What this task involves. All of the data below must be reproduced word for word, but without its images.

Dataset content.
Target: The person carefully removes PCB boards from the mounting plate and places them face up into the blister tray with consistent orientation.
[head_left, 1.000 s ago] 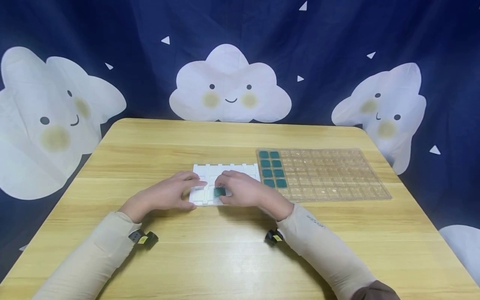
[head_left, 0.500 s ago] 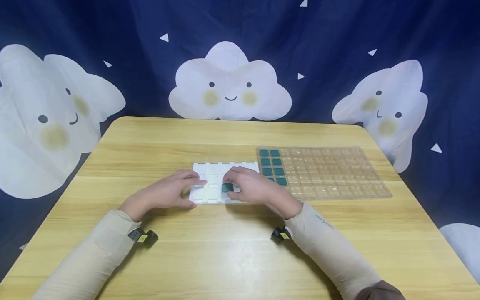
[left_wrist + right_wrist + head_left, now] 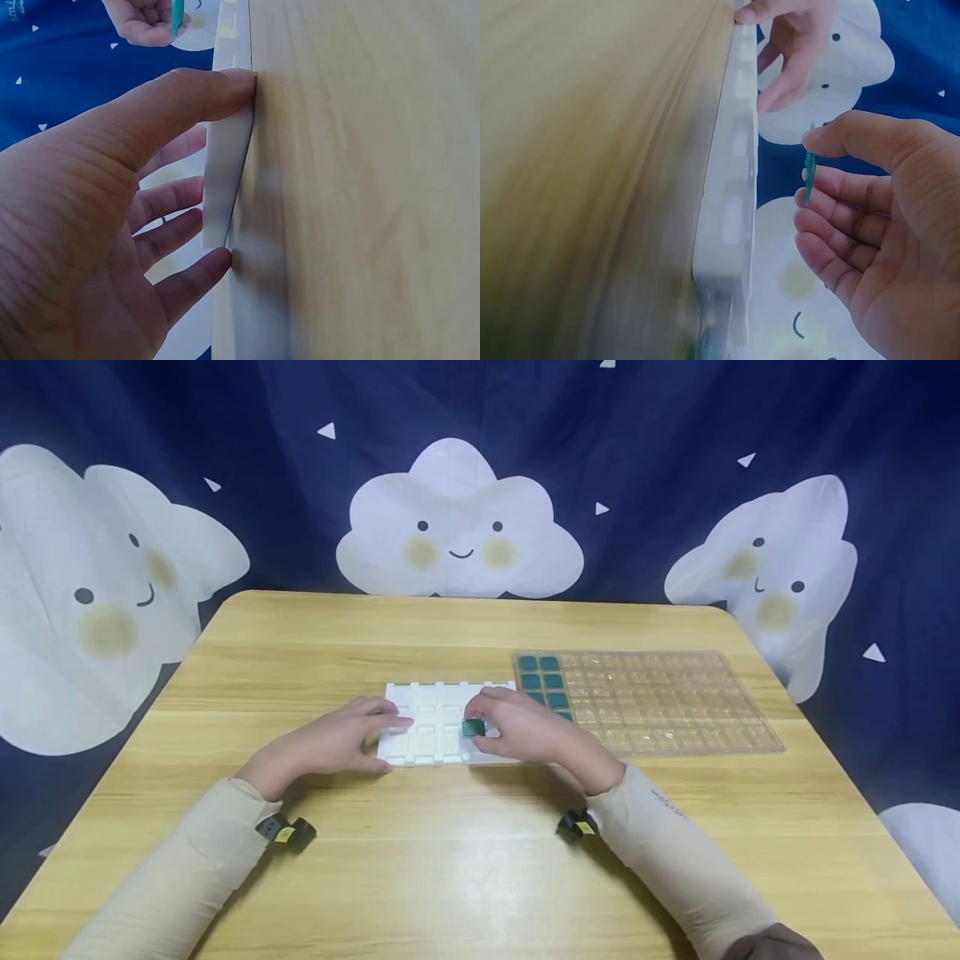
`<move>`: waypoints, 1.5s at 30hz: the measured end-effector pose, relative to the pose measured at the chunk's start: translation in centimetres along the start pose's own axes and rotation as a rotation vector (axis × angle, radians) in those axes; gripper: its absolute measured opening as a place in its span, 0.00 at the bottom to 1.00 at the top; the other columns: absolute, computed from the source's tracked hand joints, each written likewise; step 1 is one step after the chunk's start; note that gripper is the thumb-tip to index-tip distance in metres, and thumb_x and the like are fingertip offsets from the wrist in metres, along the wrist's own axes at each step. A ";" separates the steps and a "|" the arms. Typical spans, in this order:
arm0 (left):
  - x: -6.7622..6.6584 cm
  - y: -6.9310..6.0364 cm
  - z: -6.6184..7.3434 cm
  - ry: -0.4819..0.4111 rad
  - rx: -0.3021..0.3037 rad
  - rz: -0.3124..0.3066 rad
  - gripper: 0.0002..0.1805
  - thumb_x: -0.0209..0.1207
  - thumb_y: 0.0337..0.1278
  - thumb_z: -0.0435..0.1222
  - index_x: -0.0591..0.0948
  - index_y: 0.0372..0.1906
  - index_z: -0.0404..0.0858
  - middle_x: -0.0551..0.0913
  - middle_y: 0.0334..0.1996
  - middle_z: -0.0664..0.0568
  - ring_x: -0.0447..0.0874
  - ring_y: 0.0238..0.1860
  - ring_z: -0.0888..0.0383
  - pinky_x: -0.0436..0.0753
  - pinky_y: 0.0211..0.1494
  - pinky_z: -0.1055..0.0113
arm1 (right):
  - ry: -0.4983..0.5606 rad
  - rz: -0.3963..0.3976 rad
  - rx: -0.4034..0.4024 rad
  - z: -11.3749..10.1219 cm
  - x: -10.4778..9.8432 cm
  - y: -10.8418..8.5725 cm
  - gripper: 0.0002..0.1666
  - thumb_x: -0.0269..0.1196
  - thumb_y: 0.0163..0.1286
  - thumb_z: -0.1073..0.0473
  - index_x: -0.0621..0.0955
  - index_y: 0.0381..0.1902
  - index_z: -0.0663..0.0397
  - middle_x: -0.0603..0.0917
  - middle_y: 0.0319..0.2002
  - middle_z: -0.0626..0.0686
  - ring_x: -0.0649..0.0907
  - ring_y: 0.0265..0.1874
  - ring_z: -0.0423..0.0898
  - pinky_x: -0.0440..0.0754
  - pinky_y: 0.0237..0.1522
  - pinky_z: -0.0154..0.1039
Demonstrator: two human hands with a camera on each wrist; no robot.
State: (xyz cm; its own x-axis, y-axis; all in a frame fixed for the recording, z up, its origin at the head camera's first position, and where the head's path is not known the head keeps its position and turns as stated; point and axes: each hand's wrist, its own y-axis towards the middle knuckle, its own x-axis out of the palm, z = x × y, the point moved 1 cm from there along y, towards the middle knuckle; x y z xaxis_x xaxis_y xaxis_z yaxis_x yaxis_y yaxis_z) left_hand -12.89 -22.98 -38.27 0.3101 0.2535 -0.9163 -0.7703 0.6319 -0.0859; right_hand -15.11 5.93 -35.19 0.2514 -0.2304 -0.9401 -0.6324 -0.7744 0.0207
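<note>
My right hand (image 3: 525, 725) pinches a thin green square tile (image 3: 473, 727) between thumb and fingers, above the right part of a white compartmented tray (image 3: 426, 696). In the right wrist view the tile (image 3: 810, 171) is edge-on, with small ridges and a pale bump on one face, and apart from the tray (image 3: 724, 240). The left hand (image 3: 330, 737) holds the tray's left end. Seen from the left wrist, its thumb presses the near side while the fingers lie around the end. The right hand hides part of the tray.
A clear plastic tray (image 3: 652, 703) with many cells lies right of the white one, their edges close together. Its two leftmost columns carry green tiles (image 3: 552, 681), some partly hidden by the right hand. Behind the wooden table (image 3: 480, 868) hangs a blue cloud-print curtain (image 3: 630, 410).
The right hand has lifted the green tile off the white tray and moved it to the right. The left hand stays on the tray's left end. The head view has tilted slightly.
</note>
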 end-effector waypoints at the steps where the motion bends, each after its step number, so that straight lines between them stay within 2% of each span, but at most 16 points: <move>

Completed exercise.
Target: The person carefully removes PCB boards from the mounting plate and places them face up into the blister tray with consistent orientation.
[head_left, 1.000 s ago] 
[head_left, 0.500 s ago] 
[left_wrist + right_wrist + head_left, now] 
`<move>`: waypoints, 1.5s at 30hz: the measured end-effector pose, relative to the pose measured at the chunk's start: translation in centimetres along the start pose's own axes and rotation as a rotation vector (axis × angle, radians) in those axes; gripper: its absolute measured opening as a place in its span, 0.00 at the bottom to 1.00 at the top; the other columns: absolute, computed from the source's tracked hand joints, each written likewise; step 1 is one step after the chunk's start; note that gripper is the thumb-tip to index-tip distance in metres, and thumb_x and the like are fingertip offsets from the wrist in metres, along the wrist's own axes at each step. A ";" separates the steps and a "|" the arms. Typical spans, in this order:
arm0 (left):
  - x: -6.7622..6.6584 cm
  - y: -6.9310..6.0364 cm
  - z: -6.6184..7.3434 cm
  - ry: -0.4819..0.4111 rad
  - rx: -0.3021..0.3037 rad
  - rz: -0.3124..0.3066 rad
  - gripper: 0.0002..0.1805
  - thumb_x: -0.0209..0.1207
  - thumb_y: 0.0337..0.1278
  - thumb_z: -0.0435..0.1222
  - index_x: -0.0591..0.0948
  - index_y: 0.0372..0.1906
  - index_z: -0.0404..0.0858
  - middle_x: -0.0551..0.0913
  - middle_y: 0.0334..0.1996
  - middle_z: -0.0664..0.0568
  - ring_x: -0.0447..0.0874
  - ring_y: 0.0238..0.1860
  - ring_z: -0.0888..0.0383
  - pinky_x: -0.0436..0.0753
  - pinky_y: 0.0211..0.1494
  - pinky_z: -0.1055..0.0113
arm1 (right):
  - ry: -0.4983..0.5606 rad
  - rz: -0.3963..0.3976 rad
  - rx: -0.4034..0.4024 rad
  - z: -11.3749..10.1219 cm
  - x: -10.4778..9.8432 cm
  - y: -10.8418..8.5725 cm
  - gripper: 0.0002..0.1666
  - thumb_x: -0.0269..0.1196
  - thumb_y: 0.0163..0.1286
  - thumb_z: -0.1073..0.0473
  - index_x: -0.0621..0.0955
  - index_y: 0.0381..0.1902
  - index_z: -0.0663..0.0397
  - middle_x: -0.0603..0.0917
  - middle_y: 0.0319..0.2002
  - middle_z: -0.0626..0.0686
  - ring_x: -0.0649..0.0907
  - ring_y: 0.0265..0.1874
  - ring_z: -0.0423..0.0898
  - pinky_x: -0.0440..0.0754
  - pinky_y: 0.0237..0.1522
  - pinky_z: -0.0154..0.1039
Demonstrator: two human hands with a camera on each wrist; no robot.
State: (xyz cm; its own x-axis, y-axis; all in a frame fixed for the recording, z up, its origin at the head camera's first position, and where the head's path is not known the head keeps its position and turns as stated; point and axes: each hand's wrist, its own y-axis towards the middle knuckle, its own x-axis out of the palm, z = x × y, the point moved 1 cm from there along y, towards the middle knuckle; x y z xaxis_x xaxis_y xaxis_z yaxis_x yaxis_y yaxis_z) left_hand -12.89 -22.98 -38.27 0.3101 0.2535 -0.9163 -0.7703 0.6319 -0.0859; right_hand -15.11 5.93 -35.19 0.2514 -0.2304 -0.9401 -0.6324 -0.7744 0.0207
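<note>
My right hand (image 3: 525, 725) pinches a thin green square tile (image 3: 473, 727) between thumb and fingers, above the right part of a white compartmented tray (image 3: 426, 696). In the right wrist view the tile (image 3: 810, 171) is edge-on, with small ridges and a pale bump on one face, and apart from the tray (image 3: 724, 240). The left hand (image 3: 330, 737) holds the tray's left end. Seen from the left wrist, its thumb presses the near side while the fingers lie around the end. The right hand hides part of the tray.
A clear plastic tray (image 3: 652, 703) with many cells lies right of the white one, their edges close together. Its two leftmost columns carry green tiles (image 3: 552, 681), some partly hidden by the right hand. Behind the wooden table (image 3: 480, 868) hangs a blue cloud-print curtain (image 3: 630, 410).
The right hand has lifted the green tile off the white tray and moved it to the right. The left hand stays on the tray's left end. The head view has tilted slightly.
</note>
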 end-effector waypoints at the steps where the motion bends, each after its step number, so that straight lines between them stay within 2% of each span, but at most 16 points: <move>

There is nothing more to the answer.